Wikimedia notes it only knows about these removals because the search engine company sent notices to Wikimedia and because there is no legal obligation to send such notices it is possible other search engines may have removed additional links without Wikimedia's knowledge.

In another post, Lila Tretikov, executive director of Wikimedia, says the organization will be posting notices for each indefinite removal of Wikipedia search results.

Wikimedia has made its opposition to the ruling clear. The post says the European court "abandoned its responsibility to protect one of the most important and universal rights: the right to seek, receive and impart information."

As a result, Wikimedia says, "accurate search results are vanishing in Europe with no public explanation, no real proof, no judicial review and no appeals process. The result is an internet riddled with memory holes -- places where inconvenient information simply disappears."

In comments on the Wikipedia blog, some Wikipedia contributors have expressed their own opposition to Wikimedia's stance.

"Once again, this is a decision that impacts the search engine algorithm which is not some impartial mathematical representation of the truth but is already heavily manipulated by many big commercial and state actors from around the world (from record labels to law enforcement)," writes one.

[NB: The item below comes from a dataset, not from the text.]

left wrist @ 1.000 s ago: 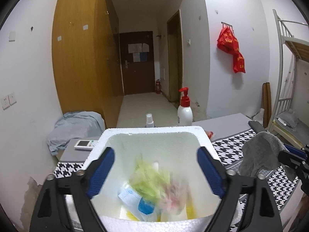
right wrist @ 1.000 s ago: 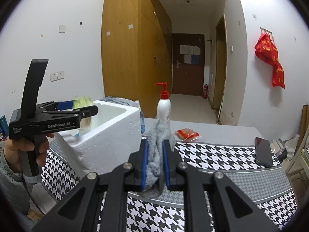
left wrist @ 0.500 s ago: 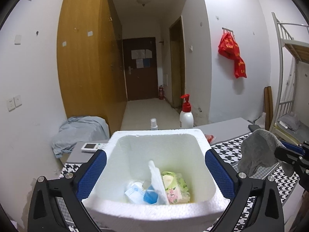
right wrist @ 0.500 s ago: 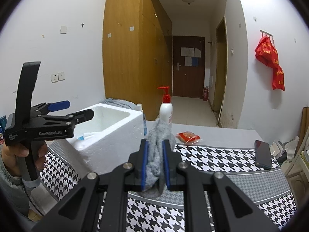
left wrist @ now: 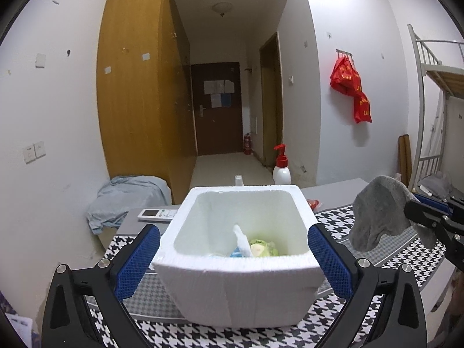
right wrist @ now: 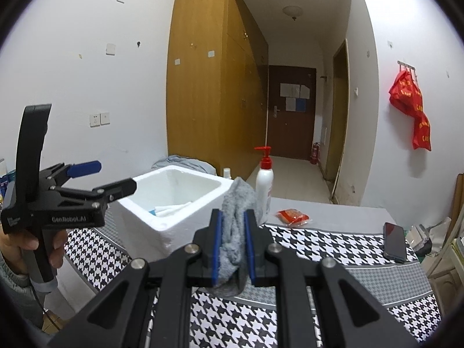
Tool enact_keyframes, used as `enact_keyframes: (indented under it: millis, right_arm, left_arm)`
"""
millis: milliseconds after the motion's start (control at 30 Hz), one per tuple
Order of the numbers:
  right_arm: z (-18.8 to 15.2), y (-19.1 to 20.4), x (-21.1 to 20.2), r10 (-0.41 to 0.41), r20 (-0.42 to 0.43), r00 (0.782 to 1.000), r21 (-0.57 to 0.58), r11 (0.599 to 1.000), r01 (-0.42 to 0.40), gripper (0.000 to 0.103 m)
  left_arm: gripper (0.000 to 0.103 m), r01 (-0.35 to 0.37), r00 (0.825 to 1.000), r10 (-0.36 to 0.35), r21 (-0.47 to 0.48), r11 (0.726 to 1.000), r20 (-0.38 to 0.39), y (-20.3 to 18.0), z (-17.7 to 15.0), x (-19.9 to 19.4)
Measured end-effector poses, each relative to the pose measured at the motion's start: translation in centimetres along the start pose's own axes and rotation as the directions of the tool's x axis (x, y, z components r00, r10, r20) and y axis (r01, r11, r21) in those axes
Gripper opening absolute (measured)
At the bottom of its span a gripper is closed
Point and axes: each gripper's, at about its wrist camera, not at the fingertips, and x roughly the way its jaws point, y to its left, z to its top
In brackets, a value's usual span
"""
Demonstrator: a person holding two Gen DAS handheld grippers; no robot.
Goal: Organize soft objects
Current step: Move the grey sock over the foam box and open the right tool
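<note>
A white foam box (left wrist: 240, 293) stands on the houndstooth cloth, right in front of my left gripper (left wrist: 233, 261), which is wide open with nothing held. Its blue pads (left wrist: 136, 261) flank the box's near wall without touching. Inside lie a green packet (left wrist: 261, 248) and a white and blue packet (left wrist: 240, 240). My right gripper (right wrist: 233, 240) is shut on a grey cloth (right wrist: 235, 232) that bulges above its fingers, held over the table to the right of the box (right wrist: 150, 232). The left gripper (right wrist: 113, 177) shows at the left, in a hand.
A red-capped pump bottle (right wrist: 264, 182) and a small spray bottle (left wrist: 238, 179) stand behind the box. A red packet (right wrist: 293, 216) and a dark phone (right wrist: 394, 242) lie on the table to the right. A remote control (left wrist: 158, 214) and a blue-grey fabric heap (left wrist: 127, 197) sit left of the box.
The green packet has dropped from a blur into the box and come to rest. My left gripper has pulled back from over the box. The right gripper still holds the grey cloth.
</note>
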Motion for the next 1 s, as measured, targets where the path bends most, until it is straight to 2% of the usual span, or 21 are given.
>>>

Another says Wikimedia's statement lacks the European perspective.

"This is by no means a sign of censorship, but rather one of compliance to European law," the commenter writes. "I would expect the Wikimedia Foundation to respect the law. Instead you announce that you have put up a pillory-style page you consider an act of transparency, listing all those cases that you have become aware of, which...runs the risk of being against the same said law. I think this is rather disappointing because it demonstrates the deep divide between the U.S. and Europe on these issues."